Every line below must be reproduced exactly; no pictures are to be included.

== Segment start ==

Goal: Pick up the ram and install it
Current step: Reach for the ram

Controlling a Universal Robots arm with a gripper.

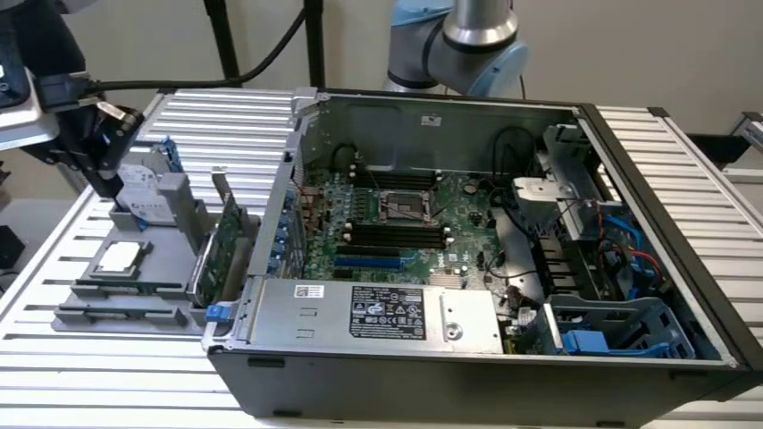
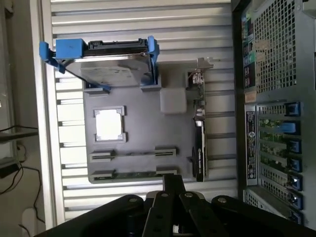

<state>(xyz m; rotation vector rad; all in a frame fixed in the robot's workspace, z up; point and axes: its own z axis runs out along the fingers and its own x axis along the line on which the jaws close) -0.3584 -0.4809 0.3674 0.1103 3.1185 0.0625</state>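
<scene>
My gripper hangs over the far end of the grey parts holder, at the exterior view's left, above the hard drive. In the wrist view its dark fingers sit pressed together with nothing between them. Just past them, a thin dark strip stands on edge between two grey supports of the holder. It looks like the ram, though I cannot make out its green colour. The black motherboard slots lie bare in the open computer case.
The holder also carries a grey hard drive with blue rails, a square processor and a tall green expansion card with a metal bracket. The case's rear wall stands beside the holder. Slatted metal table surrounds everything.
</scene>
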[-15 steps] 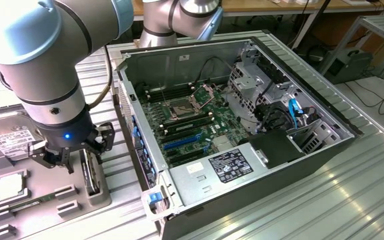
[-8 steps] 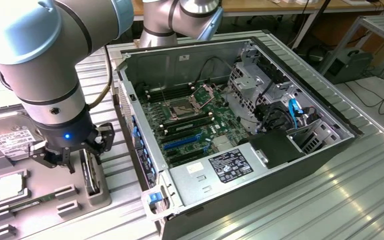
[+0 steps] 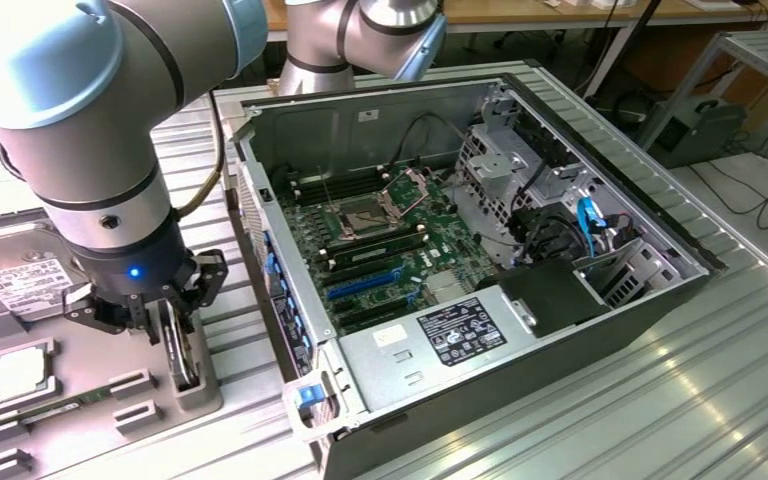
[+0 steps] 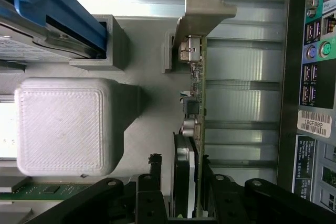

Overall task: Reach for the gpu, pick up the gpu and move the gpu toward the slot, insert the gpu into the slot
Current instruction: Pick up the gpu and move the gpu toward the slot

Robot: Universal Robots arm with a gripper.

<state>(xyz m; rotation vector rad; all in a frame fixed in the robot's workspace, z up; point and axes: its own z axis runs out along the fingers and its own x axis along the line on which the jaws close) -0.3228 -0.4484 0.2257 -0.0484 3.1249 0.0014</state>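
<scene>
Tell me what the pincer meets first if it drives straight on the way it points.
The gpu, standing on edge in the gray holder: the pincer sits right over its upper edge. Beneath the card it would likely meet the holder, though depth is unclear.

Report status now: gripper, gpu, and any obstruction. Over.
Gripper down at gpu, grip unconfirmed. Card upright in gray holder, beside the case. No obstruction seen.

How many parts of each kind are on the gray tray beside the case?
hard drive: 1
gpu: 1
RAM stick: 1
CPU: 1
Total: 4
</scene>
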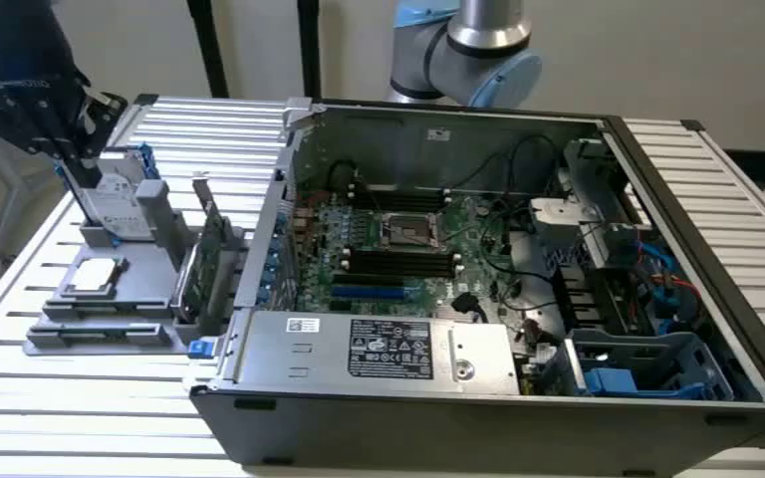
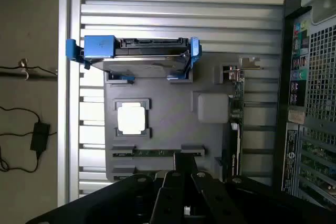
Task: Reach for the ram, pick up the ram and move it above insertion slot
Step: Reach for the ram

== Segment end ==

* **Your solution**
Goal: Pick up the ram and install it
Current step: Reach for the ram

Controlling a Universal Robots arm with a gripper.


<state>(xyz m; rotation vector rad; all in a frame fixed in the robot's workspace, z up; point and axes: its own z axis runs out along the fingers and its own x axis along the line on which the jaws close) -0.3584 -0.4809 0.3674 0.1103 3.1185 0.0625</state>
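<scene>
My gripper hangs over the far end of the grey parts holder, at the exterior view's left, above the hard drive. In the wrist view its dark fingers sit pressed together with nothing between them. Just past them, a thin dark strip stands on edge between two grey supports of the holder. It looks like the ram, though I cannot make out its green colour. The black motherboard slots lie bare in the open computer case.
The holder also carries a grey hard drive with blue rails, a square processor and a tall green expansion card with a metal bracket. The case's rear wall stands beside the holder. Slatted metal table surrounds everything.
</scene>
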[-15 steps] 
[-8 steps] 
[+0 steps] 
[+0 steps] 

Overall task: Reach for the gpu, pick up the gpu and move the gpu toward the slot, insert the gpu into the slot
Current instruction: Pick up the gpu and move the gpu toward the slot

Robot: Universal Robots arm with a gripper.

<state>(xyz m; rotation vector rad; all in a frame fixed in the robot's workspace, z up; point and axes: its own z axis runs out along the fingers and its own x axis along the line on which the jaws close) -0.3228 -0.4484 0.2257 -0.0484 3.1249 0.0014</state>
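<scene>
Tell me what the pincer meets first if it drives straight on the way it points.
The gpu, standing on edge in the gray holder: the pincer sits right over its upper edge. Beneath the card it would likely meet the holder, though depth is unclear.

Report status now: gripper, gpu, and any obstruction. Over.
Gripper down at gpu, grip unconfirmed. Card upright in gray holder, beside the case. No obstruction seen.

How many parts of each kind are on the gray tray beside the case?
hard drive: 1
gpu: 1
RAM stick: 1
CPU: 1
Total: 4
</scene>
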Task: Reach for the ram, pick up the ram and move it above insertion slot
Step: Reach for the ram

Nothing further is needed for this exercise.